Each line of the data below must be given again exactly as written.

RECORDED INFORMATION START

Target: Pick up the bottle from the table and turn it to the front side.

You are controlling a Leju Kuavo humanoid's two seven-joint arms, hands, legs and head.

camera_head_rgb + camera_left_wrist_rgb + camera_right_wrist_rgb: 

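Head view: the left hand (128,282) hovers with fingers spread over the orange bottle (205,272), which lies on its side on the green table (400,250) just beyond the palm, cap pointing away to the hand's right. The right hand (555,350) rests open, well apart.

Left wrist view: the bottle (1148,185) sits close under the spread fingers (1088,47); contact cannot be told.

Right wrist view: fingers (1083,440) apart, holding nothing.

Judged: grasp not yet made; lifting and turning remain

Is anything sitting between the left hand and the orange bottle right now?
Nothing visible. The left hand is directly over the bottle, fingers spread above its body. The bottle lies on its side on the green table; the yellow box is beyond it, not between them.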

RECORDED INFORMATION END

- _ANSWER FOR THE TASK_
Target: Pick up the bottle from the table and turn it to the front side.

You are controlling a Leju Kuavo humanoid's two seven-joint arms, hands, legs and head.

camera_head_rgb + camera_left_wrist_rgb + camera_right_wrist_rgb: 

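Head view: the left hand (128,282) hovers with fingers spread over the orange bottle (205,272), which lies on its side on the green table (400,250) just beyond the palm, cap pointing away to the hand's right. The right hand (555,350) rests open, well apart.

Left wrist view: the bottle (1148,185) sits close under the spread fingers (1088,47); contact cannot be told.

Right wrist view: fingers (1083,440) apart, holding nothing.

Judged: grasp not yet made; lifting and turning remain

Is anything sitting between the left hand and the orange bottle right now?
Nothing visible. The left hand is directly over the bottle, fingers spread above its body. The bottle lies on its side on the green table; the yellow box is beyond it, not between them.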

The answer has been fully stated.